A bait-and-switch plot that keeps you guessing right to the end

July 1, 2024


Read in 2009:
The twenty-fourth Dalziel and Pascoe novel. Hill still at the top of his game, maybe even more so in this stripped-down tale of Dalziel’s first case after getting blown up by a bomb in The Death of Dalziel. All of the action takes place over one fraught day, and all the usual suspects, Pascoe, Wieldy, Ellie, even the idiot Hector are present and accounted for, along with a handful of new characters equally well drawn and a bait-and-switch plot that keeps you guessing right to the end. Of course the real question is, is the Fat Man back, or is he on his way to the knacker’s yard?

Reread in 2024:
Holds up well as it was long enough since the first read that I completely forgot the twist at the end and it’s a zinger.

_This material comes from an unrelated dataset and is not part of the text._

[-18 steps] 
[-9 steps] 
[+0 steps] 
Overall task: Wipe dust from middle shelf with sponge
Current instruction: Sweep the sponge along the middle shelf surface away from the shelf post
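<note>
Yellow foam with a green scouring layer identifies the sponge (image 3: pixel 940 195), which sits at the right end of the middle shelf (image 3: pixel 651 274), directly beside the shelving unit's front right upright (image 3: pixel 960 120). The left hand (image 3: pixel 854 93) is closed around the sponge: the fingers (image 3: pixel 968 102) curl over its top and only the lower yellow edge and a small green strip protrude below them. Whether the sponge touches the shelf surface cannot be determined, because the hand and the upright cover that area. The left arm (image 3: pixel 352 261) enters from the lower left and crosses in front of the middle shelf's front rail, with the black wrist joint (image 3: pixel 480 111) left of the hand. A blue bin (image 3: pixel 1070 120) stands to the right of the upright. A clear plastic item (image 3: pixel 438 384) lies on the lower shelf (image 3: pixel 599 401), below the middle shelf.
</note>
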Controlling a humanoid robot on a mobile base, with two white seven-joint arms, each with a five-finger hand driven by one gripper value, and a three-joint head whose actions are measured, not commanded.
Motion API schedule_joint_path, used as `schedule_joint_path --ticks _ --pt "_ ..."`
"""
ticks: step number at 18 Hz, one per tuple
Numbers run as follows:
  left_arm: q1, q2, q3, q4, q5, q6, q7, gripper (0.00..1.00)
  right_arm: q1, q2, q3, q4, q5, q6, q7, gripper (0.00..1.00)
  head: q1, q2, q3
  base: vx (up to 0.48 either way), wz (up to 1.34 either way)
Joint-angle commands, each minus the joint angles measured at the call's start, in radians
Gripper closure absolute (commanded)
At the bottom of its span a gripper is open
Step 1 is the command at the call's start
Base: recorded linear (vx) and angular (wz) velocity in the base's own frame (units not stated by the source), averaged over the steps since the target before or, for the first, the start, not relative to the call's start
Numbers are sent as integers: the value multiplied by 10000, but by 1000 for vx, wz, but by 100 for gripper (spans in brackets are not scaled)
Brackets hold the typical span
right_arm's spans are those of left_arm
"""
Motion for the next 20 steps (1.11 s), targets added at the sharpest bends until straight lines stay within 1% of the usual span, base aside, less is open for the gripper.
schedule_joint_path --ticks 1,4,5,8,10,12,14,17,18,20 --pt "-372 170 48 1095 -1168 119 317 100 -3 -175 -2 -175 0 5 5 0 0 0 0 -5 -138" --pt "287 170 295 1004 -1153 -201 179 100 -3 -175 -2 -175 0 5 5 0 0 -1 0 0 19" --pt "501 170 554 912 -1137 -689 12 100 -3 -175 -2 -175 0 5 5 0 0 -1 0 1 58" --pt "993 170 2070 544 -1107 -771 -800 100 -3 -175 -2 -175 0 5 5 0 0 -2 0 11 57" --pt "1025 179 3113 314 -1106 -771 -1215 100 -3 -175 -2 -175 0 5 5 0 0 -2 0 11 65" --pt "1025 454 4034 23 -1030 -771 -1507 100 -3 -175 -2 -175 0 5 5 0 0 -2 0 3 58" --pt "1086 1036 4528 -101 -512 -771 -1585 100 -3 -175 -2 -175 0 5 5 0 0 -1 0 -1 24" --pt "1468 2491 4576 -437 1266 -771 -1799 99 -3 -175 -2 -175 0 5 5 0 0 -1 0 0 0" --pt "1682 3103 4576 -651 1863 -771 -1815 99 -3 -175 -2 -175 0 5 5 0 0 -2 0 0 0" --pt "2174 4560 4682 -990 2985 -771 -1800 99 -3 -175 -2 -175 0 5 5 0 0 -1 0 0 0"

A slightly melancholic read, though, as we know now it is the last Dalziel and Pascoe novel. Still glad that Dalziel went out on a high, although my favorites in this series are Pictures of Perfection, the best shaggy dog story ever written, and The Wood Beyond, where so much goes on you need a scorecard to keep up. But my all time favorite Reginald Hill novel is No Man’s Land. As with The Wood Beyond it is easy to see that World War I was a hot button issue with Hill, and he wrote about it better than just about anyone.